- Autores: João Dinis Sousa, Philip J Havik, Anne-Mieke Vandamme
- Ano de Publicação: 2021
- Journal: Medical History, 65(2), pp 178 - 196
- Link: https://doi.org/10.1017/mdh.2021.11
During the colonial period sexually transmitted infections (STIs) came to be recognised as a major public health problem in African cities. Thus, STI control and urban modernisation became deeply entangled as authorities redrew spatial and social boundaries to manage populations and their cross-cultural interaction. Public health measures, urban planning and policing were part of a coordinated effort to neutralise the potential impact of rapidly growing African urban migration on the Belgian Congo’s ‘model’ capital Leopoldville.
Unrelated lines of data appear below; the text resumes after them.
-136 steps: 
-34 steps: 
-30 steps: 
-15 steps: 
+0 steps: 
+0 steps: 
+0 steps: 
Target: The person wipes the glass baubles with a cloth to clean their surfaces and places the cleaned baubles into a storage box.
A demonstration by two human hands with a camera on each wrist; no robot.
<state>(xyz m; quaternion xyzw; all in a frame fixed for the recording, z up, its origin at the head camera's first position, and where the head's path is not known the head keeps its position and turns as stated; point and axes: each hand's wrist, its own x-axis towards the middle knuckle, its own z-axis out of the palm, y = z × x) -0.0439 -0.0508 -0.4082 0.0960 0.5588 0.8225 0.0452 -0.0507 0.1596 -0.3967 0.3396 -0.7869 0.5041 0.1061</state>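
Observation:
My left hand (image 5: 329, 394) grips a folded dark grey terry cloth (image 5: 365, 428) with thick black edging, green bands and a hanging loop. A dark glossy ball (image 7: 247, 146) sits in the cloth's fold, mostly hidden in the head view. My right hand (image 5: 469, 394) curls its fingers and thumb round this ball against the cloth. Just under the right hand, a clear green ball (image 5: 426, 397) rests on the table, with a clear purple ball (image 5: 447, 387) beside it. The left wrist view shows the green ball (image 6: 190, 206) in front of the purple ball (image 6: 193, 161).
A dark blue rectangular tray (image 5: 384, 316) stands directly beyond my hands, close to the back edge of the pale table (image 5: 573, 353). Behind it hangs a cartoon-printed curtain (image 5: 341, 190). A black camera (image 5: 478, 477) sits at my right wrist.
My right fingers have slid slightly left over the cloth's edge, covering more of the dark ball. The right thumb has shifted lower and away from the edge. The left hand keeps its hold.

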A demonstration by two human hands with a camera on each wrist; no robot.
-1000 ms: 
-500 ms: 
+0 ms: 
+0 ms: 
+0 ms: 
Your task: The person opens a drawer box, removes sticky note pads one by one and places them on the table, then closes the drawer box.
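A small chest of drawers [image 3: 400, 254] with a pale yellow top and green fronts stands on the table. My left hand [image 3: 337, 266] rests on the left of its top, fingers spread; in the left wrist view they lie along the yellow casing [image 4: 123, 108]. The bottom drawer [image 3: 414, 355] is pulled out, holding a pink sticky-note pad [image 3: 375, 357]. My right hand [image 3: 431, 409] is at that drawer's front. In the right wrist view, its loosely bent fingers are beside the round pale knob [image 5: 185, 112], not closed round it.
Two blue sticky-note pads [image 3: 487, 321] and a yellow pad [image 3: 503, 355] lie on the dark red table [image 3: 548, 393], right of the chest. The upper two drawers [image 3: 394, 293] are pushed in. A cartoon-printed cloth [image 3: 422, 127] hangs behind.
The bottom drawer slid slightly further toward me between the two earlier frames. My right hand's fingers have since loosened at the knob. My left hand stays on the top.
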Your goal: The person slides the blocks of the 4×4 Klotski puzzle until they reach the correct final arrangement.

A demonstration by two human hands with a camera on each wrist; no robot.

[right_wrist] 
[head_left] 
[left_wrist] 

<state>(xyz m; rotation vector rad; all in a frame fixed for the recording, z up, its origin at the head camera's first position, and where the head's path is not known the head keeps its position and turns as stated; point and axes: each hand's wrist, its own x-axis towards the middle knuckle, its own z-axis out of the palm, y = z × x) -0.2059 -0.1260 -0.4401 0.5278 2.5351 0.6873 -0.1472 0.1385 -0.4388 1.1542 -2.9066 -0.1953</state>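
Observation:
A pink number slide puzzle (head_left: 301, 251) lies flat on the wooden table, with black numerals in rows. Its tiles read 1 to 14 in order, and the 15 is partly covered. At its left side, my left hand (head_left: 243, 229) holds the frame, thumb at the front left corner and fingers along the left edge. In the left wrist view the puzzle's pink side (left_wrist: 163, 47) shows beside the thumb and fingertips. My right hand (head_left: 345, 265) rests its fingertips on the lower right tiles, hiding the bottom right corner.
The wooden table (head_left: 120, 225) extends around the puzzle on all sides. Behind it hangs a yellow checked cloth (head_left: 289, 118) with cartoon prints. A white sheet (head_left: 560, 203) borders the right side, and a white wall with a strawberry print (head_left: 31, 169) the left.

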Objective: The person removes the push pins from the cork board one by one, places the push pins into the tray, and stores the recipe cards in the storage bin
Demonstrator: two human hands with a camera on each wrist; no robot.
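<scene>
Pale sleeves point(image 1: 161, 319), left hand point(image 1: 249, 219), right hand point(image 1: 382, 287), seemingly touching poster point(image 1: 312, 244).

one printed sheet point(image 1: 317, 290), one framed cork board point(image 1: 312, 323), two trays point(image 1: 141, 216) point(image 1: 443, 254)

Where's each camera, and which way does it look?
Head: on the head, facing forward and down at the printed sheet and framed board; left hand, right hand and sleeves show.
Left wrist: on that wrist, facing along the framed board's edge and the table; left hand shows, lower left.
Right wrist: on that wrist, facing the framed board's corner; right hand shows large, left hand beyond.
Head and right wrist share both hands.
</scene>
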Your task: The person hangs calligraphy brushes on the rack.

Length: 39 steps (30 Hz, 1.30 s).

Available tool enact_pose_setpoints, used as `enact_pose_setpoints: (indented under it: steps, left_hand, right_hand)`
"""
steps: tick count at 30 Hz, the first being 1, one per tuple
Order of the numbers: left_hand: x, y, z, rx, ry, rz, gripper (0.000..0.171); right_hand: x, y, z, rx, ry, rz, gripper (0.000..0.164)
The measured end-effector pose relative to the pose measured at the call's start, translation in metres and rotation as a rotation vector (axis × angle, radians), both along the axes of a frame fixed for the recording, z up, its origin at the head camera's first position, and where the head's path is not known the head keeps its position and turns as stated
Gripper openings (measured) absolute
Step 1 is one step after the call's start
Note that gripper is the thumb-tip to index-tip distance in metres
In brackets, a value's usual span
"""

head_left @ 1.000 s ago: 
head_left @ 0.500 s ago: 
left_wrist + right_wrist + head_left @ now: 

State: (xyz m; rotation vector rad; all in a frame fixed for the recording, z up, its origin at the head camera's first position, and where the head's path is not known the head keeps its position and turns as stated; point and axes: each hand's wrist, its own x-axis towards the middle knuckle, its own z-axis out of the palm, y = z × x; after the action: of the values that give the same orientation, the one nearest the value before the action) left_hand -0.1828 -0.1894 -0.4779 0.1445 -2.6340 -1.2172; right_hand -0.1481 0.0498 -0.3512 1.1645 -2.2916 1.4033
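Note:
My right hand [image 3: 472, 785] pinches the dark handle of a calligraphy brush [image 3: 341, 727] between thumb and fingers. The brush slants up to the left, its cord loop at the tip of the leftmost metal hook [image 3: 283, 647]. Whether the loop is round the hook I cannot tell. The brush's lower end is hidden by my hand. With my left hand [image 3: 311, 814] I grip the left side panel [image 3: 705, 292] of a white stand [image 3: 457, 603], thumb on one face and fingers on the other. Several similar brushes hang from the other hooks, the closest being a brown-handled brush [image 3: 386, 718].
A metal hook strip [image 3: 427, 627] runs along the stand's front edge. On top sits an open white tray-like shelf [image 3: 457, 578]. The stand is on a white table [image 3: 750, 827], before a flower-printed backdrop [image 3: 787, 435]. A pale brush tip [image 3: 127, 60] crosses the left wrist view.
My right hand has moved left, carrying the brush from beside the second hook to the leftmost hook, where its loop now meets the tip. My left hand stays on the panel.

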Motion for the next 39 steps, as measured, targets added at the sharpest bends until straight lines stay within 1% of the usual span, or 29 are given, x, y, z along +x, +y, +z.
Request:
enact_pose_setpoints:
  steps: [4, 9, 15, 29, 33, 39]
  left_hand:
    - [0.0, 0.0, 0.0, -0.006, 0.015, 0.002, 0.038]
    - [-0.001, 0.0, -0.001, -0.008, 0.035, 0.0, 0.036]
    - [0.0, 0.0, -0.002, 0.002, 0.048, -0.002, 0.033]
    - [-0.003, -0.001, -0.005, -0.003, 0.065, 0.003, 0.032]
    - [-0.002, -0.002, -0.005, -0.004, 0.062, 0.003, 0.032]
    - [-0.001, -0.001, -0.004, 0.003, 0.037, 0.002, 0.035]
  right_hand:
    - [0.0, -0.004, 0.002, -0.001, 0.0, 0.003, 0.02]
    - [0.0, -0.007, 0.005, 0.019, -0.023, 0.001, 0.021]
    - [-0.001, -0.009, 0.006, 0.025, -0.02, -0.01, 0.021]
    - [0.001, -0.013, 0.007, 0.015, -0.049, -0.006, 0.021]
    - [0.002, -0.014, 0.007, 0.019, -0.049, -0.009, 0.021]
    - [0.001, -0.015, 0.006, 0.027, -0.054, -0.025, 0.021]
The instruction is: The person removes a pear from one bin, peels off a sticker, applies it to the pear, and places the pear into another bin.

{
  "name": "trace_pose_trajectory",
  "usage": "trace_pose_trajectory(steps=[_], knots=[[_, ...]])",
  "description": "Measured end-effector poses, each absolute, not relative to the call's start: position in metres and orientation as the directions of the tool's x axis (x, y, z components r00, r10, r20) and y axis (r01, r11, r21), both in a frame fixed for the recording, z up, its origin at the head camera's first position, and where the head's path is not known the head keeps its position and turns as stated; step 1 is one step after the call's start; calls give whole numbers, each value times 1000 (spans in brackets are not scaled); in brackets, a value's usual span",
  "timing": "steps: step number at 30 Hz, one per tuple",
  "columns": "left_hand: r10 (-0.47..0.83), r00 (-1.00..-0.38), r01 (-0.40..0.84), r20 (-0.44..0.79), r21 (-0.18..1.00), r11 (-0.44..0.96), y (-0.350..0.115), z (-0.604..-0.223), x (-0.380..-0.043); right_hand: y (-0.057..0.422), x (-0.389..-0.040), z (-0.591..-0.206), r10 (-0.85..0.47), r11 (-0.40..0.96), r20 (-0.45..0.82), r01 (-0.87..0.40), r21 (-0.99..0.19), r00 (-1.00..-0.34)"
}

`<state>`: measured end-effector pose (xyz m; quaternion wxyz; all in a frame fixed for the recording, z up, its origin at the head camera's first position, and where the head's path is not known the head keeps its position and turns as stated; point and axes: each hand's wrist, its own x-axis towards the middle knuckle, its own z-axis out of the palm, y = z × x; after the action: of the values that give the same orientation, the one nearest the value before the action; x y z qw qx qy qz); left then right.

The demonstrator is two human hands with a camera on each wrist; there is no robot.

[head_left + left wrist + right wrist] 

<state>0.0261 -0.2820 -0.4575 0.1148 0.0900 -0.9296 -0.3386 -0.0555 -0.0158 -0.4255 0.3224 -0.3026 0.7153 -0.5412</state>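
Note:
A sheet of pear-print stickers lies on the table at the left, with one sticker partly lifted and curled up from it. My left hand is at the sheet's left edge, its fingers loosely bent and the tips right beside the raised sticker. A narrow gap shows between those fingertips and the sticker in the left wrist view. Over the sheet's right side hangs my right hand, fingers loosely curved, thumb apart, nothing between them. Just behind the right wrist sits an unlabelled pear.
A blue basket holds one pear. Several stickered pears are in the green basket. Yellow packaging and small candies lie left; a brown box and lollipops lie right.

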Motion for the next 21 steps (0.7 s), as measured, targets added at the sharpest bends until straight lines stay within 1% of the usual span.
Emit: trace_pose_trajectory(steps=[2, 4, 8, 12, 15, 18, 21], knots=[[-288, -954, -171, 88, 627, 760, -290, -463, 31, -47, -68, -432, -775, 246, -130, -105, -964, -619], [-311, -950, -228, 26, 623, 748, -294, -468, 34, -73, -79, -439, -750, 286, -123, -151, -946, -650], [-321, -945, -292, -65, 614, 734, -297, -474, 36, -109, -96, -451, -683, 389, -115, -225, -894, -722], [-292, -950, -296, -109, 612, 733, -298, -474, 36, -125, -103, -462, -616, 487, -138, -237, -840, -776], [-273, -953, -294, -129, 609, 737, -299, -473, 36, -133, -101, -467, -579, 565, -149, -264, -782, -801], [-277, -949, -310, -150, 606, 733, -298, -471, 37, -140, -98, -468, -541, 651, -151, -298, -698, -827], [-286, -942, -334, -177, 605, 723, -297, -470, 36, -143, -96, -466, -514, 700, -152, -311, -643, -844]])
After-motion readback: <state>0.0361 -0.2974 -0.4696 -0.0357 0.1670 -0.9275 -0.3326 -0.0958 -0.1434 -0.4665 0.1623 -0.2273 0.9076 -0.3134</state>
While STI control was facilitated by new drugs (arsenicals, sulfonamides and antibiotics) to treat syphilis, chancroid, gonorrhoea and chlamydia (bacterial STIs), the effects of the 1929 economic crisis and urban social change illustrated the limits of colonial authority. Redesigning urban spaces and repressive measures to curb polygyny and prostitution operated in a parallel fashion with the expansion of health coverage, new treatments and awareness campaigns. To gain a better understanding of the evolution of STI incidence among African urban populations during the colonial period between 1910 and 1960, extensive archival records and secondary literature were consulted to assess the interplay between improved screening, diagnostic and therapeutic methods with demographic and social change. They show that STI rates, probably peaked during the pre-1929 period and apart from a short period in the early 1930s associated with mass screening, declined until becoming residual in the 1950s. Reflecting upon sanitary interventions and their broader dimensions, the article analyses the evolution of treatment regimes and their impact in the changing urban organisation and environment of the colony’s capital.